Dr Ira Shah
Complications of Obesity
Obesity can lead to many complications. Also, history of cardiovascular disease, hypertension or dyslipidemias in first blood relatives increases the risk of complications in the child. The following complications are seen:
- Orthopedic complications:
*Slipped capital femoral epiphysis. It presents as hip or knee pain and a limited range of movement at the hip joint.
*Blount's disease (tibia vara) - It presents as bowing of the leg.
- Pseudotumor cerebri: The child may complain of severe headaches. The optic discs on ophthalmoscopy may show blurred margins. The child is at risk of visual defect or vision loss.
- Sleep apnea/ Hypoventilation syndrome: The child may suffer from daytime somnolence or breathing difficulty during sleep. They are potentially fatal disorders that require rapid weight loss and may require continuous positive airway pressure until weight loss decreases intra-abdominal pressure, improves chest wall compliance and adequate ventilation is restored.

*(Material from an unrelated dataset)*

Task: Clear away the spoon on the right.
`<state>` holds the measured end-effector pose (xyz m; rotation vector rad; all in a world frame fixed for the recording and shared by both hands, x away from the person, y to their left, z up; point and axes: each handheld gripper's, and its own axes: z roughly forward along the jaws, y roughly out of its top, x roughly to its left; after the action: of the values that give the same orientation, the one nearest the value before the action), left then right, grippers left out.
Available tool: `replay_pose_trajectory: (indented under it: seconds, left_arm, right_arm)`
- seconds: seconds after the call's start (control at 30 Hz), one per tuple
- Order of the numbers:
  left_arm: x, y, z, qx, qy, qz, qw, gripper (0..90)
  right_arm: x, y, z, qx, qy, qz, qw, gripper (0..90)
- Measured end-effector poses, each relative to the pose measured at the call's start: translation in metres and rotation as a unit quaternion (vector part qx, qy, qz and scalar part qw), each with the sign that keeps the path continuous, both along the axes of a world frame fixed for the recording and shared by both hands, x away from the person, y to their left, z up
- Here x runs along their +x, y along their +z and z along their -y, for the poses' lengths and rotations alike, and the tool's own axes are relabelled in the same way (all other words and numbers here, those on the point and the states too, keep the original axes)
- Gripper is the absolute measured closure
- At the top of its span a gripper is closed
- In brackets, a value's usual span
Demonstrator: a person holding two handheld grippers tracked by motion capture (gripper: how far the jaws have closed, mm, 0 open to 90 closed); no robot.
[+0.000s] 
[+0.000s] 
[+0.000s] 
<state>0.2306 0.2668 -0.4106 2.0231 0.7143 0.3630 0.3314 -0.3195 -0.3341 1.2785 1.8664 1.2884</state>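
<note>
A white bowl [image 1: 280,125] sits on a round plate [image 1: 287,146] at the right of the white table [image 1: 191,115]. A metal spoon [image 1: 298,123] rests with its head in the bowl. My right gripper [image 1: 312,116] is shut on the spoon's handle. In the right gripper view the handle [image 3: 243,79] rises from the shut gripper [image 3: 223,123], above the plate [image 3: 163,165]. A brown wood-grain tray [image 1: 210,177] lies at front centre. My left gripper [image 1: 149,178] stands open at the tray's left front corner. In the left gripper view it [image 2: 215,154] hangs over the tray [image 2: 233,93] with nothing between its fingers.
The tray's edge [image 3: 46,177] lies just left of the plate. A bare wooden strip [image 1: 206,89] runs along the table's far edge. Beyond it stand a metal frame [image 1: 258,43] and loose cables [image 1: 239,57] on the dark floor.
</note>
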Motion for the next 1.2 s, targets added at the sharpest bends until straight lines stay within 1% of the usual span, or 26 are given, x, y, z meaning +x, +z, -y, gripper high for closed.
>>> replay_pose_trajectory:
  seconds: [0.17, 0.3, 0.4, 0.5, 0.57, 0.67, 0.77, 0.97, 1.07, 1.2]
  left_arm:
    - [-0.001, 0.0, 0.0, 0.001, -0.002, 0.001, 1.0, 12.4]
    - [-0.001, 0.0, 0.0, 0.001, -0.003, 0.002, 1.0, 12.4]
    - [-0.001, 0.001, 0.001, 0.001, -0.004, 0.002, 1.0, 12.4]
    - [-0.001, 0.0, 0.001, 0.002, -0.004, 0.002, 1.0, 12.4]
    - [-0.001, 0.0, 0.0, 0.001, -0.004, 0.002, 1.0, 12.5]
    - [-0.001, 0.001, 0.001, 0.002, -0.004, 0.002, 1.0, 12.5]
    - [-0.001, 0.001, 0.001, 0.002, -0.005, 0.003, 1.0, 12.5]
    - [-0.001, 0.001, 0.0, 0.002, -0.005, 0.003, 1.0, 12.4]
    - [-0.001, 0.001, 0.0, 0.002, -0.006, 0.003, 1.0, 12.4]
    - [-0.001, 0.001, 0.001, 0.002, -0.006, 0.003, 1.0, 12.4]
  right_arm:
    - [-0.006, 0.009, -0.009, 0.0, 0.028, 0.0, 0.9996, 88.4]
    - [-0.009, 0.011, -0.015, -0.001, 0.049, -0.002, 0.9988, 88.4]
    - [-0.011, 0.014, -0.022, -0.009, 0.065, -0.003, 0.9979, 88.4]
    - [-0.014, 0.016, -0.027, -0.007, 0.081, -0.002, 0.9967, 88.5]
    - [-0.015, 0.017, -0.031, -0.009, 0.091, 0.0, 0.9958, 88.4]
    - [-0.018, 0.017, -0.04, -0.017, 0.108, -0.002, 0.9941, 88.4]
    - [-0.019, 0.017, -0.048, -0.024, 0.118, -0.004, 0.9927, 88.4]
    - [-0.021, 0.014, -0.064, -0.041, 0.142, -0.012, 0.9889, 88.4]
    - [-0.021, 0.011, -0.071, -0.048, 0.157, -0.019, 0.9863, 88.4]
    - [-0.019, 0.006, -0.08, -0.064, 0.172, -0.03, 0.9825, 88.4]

- Gall bladder disease :- The child may have abnormal pain or tenderness. Ultrasonography is useful to detect the condition. Obesity ComplicationsEndocrine disorders :-
- Polycystic ovary disease: Obese females may present with oligomenorrhoea or amenorrhoea and hirsutism. It is detected by ultrasonography and LH : FSH ratio.
- Non Insulin dependent diabetes mellitus (NIDDM): The child may have coarse hyperpigmented areas in the neck folds or axilla along with polyuria, polyphagia and polydipsia, both fasting Glucose and fasting Insulin levels should be done to rule out Insulin resistance.
- Hypertension, dyslipidemias: A lipoprotein test should be done in every child to detect dyslipidemias. LDL level > 130 mg% but less than 180 mg% is suggestive of obesity and requires diet and exercise modification. LDL level > 180 mg% shall require medical treatment in addition to diet modification. These children are at a later risk of early onset adult coronary heart disease,myocardial infarction and diabetes.

What are the complications that can occur on these weight-management programs ?
If weight loss is very rapid, then there are chances of developing gall bladder disease and malnutrition. Also, linear growth may start slowing. The effect of rapid weight loss (>0.5 kg/month) in children younger than 7 years is unknown.

Emotional problems may arise in the child. He may develop eating disorders and develop low self esteem.